**Exercise directions:** Locate each line below that includes "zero" and reproduce it.

**Data excerpt:**
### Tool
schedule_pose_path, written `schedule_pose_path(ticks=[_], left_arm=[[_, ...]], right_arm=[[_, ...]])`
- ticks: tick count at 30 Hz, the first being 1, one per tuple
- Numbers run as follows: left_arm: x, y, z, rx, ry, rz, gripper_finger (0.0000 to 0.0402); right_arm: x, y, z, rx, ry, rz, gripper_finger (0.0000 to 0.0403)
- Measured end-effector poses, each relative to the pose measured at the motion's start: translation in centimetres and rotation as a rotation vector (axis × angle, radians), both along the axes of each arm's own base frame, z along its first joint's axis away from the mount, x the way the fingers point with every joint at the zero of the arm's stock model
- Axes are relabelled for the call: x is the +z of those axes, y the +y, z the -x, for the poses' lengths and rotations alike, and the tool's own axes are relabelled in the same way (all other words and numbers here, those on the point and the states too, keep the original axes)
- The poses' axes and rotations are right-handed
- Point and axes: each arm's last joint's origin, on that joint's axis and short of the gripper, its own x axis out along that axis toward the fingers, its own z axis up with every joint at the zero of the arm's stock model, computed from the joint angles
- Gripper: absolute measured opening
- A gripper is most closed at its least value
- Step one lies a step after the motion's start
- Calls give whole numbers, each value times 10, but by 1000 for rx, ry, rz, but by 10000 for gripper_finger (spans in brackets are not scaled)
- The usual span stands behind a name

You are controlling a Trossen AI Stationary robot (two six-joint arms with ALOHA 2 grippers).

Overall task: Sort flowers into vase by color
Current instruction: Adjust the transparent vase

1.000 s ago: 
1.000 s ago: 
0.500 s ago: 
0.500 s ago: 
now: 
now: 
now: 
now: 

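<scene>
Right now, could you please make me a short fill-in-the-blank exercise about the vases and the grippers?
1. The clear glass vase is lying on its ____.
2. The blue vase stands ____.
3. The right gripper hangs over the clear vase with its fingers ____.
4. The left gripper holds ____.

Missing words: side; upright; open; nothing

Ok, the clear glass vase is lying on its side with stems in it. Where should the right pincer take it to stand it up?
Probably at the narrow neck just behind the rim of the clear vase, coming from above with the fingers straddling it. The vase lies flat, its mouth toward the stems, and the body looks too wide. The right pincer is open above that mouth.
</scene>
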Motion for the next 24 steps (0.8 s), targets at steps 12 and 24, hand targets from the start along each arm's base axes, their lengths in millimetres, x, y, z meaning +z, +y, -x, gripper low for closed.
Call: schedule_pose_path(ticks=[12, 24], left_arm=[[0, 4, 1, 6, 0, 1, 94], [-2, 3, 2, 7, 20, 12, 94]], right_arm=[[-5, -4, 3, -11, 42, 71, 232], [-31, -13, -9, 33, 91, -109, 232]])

**Exercise output:**
- Measured end-effector poses, each relative to the pose measured at the motion's start: translation in centimetres and rotation as a rotation vector (axis × angle, radians), both along the axes of each arm's own base frame, z along its first joint's axis away from the mount, x the way the fingers point with every joint at the zero of the arm's stock model
- Point and axes: each arm's last joint's origin, on that joint's axis and short of the gripper, its own x axis out along that axis toward the fingers, its own z axis up with every joint at the zero of the arm's stock model, computed from the joint angles

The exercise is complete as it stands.